Aim of the exercise |
In the listing below, a line holding "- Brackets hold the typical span" and a line holding "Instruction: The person" mark the range. Retype both exactly, with all lines between them.
╔══
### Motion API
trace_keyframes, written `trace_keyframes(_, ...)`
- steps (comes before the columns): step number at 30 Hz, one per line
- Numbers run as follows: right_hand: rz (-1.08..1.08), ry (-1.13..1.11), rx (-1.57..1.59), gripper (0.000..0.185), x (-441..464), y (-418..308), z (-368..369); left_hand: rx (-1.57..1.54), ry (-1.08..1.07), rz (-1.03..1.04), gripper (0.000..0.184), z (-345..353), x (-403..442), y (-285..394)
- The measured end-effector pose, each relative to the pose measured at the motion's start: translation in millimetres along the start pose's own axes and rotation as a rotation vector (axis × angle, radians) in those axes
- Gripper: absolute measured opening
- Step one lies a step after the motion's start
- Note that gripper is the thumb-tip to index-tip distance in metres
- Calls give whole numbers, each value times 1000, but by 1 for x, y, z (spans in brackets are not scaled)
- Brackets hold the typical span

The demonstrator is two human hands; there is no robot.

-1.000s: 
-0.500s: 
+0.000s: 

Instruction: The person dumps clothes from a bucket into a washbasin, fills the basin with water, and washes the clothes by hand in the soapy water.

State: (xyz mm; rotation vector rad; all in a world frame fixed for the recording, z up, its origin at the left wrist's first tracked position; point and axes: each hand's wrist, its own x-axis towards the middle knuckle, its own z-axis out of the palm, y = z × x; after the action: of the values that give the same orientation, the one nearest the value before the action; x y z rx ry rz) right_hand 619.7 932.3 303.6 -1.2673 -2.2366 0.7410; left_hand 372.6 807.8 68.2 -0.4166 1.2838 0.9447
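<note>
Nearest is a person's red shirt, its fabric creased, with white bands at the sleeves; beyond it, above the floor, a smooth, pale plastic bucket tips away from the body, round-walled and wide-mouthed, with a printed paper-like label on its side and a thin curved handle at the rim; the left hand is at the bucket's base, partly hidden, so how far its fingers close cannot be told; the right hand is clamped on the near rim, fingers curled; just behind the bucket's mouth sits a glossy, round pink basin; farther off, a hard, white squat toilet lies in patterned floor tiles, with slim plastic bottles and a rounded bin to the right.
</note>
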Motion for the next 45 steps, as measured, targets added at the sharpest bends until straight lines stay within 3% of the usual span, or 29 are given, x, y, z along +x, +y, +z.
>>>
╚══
Solution for this exercise |
- Brackets hold the typical span

The demonstrator is two human hands; there is no robot.

-1.000s: 
-0.500s: 
+0.000s: 

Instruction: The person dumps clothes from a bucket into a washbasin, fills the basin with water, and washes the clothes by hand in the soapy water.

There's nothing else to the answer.